No longer leukaemia….but isolation, Day 42

You could have knocked me down with a feather this morning. My phone rang and, when I answered it, it was my brother, Graham, phoning from Oz. It is rarely he who phones us, (normally leaving the communication side of things to Gail) so momentarily, I wavered between the thrill of hearing his voice and then anxiety that he might be imparting some unwelcome news. It turned out that the former emotion was the one to hold on to.

He had celebrated his 70th birthday in February, at which time I’d arranged for special bottles of wine to be delivered from Mum, and they had finally arrived. He was phoning to thank Mum very much. Well, she was delighted to talk to him as you can imagine, and it bucked her up so much so, that when she got dressed later, she also put on her make-up and she looked like a proper bobby-dazzler for the rest of the day.

After the phone call, I went to inspect the pond and, having left the pump on overnight, I saw that the water level had fallen by about four inches. So, we know that the bloomin’ thing is still leaking, much to our dismay (and probably the neighbour’s too, as her house floats down the street). Not yet tried to fix it though, as John’s still coughing well, and his hip is still giving him jip. Relying on John’s brilliant expertise, as usual, as it’s all a mystery to me and I have no idea where to start to mend it.

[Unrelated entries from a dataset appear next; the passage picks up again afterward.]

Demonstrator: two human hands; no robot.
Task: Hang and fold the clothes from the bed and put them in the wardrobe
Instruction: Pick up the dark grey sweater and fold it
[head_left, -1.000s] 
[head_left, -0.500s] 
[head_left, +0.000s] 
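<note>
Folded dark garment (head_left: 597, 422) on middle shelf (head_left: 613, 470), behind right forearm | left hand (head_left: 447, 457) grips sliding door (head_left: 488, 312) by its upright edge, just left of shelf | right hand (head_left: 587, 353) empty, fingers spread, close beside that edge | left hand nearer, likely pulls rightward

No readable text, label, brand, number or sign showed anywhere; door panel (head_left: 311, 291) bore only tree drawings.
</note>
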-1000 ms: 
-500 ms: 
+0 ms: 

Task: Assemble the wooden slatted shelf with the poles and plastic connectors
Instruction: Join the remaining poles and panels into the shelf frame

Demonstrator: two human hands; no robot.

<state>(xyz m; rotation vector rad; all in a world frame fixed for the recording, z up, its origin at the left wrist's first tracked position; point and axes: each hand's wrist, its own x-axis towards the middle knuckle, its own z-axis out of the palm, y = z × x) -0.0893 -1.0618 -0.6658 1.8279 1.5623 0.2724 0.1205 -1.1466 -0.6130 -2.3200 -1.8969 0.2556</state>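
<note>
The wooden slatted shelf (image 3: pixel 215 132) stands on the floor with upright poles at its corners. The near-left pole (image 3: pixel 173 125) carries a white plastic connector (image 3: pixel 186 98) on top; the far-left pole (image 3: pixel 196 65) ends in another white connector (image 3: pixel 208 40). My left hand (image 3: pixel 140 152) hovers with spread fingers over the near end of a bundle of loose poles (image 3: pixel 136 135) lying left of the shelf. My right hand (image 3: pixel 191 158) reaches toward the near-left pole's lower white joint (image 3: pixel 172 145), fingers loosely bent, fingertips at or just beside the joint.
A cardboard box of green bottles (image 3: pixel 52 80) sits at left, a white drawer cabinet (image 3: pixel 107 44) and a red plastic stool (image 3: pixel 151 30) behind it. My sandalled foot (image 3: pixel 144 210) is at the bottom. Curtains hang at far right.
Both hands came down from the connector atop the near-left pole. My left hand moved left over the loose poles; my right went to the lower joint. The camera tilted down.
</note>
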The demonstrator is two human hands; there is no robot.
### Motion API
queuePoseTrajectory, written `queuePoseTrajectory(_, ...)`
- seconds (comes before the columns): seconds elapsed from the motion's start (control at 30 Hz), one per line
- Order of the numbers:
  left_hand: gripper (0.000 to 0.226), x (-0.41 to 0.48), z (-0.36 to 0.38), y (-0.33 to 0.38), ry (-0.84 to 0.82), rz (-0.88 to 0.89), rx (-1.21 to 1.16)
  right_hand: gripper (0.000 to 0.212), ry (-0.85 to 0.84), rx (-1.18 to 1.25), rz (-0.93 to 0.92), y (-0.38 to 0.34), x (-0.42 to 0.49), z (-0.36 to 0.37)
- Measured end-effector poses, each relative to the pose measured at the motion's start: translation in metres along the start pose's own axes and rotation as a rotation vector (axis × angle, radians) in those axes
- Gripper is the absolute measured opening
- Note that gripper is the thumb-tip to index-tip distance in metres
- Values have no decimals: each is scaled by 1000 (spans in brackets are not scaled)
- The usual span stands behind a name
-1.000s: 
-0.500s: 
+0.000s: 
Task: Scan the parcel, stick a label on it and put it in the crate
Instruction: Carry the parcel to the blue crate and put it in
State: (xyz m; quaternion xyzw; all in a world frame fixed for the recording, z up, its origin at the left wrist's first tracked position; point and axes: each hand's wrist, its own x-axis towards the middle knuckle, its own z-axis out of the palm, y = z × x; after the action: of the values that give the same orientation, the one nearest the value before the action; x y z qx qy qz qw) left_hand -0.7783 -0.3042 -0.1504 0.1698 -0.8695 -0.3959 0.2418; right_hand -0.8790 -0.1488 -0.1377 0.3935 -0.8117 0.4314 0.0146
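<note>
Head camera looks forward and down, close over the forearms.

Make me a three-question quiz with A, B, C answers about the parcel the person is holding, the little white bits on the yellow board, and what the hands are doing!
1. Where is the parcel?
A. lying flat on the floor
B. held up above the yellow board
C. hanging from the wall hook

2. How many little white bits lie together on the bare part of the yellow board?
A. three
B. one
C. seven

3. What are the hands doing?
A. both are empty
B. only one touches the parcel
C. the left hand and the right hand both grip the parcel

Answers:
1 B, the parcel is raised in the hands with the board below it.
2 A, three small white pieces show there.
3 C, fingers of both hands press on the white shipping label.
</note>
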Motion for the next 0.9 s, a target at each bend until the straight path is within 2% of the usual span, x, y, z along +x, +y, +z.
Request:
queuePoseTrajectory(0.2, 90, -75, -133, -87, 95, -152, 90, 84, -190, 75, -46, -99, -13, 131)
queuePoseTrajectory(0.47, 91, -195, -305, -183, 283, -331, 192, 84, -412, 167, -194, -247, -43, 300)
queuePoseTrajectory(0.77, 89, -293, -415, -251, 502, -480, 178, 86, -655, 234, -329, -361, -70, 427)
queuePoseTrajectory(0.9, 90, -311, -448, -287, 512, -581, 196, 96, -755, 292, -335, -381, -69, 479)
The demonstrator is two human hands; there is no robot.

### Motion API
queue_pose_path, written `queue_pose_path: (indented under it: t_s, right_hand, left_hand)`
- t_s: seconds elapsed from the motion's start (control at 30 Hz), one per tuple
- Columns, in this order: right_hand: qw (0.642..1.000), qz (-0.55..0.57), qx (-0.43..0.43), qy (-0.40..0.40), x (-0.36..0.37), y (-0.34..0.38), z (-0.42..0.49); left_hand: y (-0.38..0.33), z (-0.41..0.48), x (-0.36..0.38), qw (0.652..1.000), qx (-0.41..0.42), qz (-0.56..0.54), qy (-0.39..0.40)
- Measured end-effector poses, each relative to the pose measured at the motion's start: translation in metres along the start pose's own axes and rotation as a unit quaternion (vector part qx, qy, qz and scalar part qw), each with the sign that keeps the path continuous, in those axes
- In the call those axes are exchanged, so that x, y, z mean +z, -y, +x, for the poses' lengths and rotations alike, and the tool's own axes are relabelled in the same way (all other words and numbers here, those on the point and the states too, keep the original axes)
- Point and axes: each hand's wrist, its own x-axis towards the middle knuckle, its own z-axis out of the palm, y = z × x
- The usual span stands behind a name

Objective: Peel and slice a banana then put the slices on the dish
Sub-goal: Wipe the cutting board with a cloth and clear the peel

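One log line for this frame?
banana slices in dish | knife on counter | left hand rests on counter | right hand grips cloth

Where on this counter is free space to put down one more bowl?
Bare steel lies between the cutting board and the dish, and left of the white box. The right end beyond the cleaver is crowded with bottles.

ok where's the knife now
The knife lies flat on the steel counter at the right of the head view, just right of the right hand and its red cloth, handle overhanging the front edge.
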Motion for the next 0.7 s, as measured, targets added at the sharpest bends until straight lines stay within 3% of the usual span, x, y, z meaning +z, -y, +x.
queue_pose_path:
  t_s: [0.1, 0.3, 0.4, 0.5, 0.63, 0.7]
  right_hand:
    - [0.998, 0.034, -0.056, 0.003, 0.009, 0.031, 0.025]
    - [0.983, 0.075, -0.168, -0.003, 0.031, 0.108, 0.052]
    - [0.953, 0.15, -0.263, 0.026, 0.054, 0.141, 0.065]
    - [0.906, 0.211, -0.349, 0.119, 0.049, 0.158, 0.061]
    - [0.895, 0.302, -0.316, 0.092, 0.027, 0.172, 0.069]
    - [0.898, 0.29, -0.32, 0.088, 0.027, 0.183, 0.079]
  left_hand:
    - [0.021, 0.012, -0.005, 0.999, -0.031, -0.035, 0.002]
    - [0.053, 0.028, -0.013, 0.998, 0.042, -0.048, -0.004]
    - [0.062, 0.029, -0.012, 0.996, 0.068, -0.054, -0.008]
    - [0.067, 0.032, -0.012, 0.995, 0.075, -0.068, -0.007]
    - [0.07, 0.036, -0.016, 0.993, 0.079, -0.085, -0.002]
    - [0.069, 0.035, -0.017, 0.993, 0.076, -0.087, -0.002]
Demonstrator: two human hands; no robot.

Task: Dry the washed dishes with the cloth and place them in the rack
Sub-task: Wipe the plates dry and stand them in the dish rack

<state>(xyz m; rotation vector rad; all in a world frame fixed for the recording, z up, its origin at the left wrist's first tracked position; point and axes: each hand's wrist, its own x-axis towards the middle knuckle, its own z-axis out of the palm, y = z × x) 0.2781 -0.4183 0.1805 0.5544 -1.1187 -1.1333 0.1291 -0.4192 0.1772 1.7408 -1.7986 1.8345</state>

Talking of things all broken, for the third day in a row another item in the kitchen fell apart. This time it was the dishwasher front. It just came orf in me ‘and, guv!! And, funnily enough, the dishwasher doesn’t work without a front on it. Not tried to mend that yet either. And I do hate washing up……

But, oddly, despite things not quite going according to how I’d like them, I felt less pressured today. The reason? Well, the weather!! It was okay to be pottering around the house today, as it wasn’t stunningly warm or sunny. The weather was great for gardening, but I didn’t feel I had to be out there. What a topsy-turvy world I’m living in now, to be sure!

Talking of a topsy-turvy world – yoga has been my lifesaver for many a year, as has meditation. With a fast-paced life at work, and then in more recent years, with the stresses of John’s illness, my ‘go-to’ has been yoga practice. For five years I’ve been a regular at Jaime’s BodyMind Yoga classes and there, with her guidance and wisdom, I have built up strength and resilience. But now we’re in lock down, bizarrely, I am not using my β€˜go-to’ saviour as much as I thought I would! How mad is that? Jaime is posting great classes online, but apart from the odd stretch or two, I’m finding I can’t quite concentrate….. and my muscles have now gone to mush. I am sure I need to get back to it, folks – more planks and downward dogs – but will I? Lock down is messing with my head! And clearly my body! Anyone else?

The other thing that is messing with my head is the news. Honestly, at different moments, I am either numbed by the repetition of it all; or elated by the stories of heroic deeds and people; or appalled by the stupidity of some people; or disgusted at the cruelty of others. This roller coaster of emotions every day is just exhausting! I am beginning to see the merits of the back-to-back TV programmes we have on for Mum like Tenable, Tipping Point and the Chase…..

But I do watch the news anyway – and find today’s editions only a little lighter in tone than yesterday’s (although I’m not sure I am keen on the ‘fighting talk’ offered by Boris now he’s back). However, Malcolm reminded me that the figures of the infectees I am picking off the government stats page are those who’ve been tested not hospitalised – he’s right, of course, and I apologise for misleading anyone…… so, as of yesterday there were 4,310 people who were tested as positive for COVID-19, and there were 360 COVID-19 associated deaths in hospitals.

There is a glimmer of hope in the figures, but that’s still an awful lot of people affected by the virus with family members anxious or grieving. Particularly poignant was a tweet yesterday on Twitter by a man just released from hospital, telling us he’d been grateful for all the medics’ care and that he’d thought, for a while there, that ‘he was a goner’. Today, his friend tweeted that he had, in fact, then died at home, overnight. Shocking. My heart goes out to his family and friends and everyone who’s experiencing such trauma just now. Peace be with you all.

4 thoughts on “No longer leukaemia….but isolation, Day 42”

  1. Come on now, Anne, you can keep up the yoga. Jaime’s videos are really good – if you are not yet ready to push yourself to do the exercises there is a really good one dedicated to breathing, one just on salute to the sun (seated) and a meditation. So good πŸ™‚ xxx

    1. Yes – it’s a bizarre thing isn’t it? I know they’re good, I’ve watched them all just not done much….note to self: must do better!!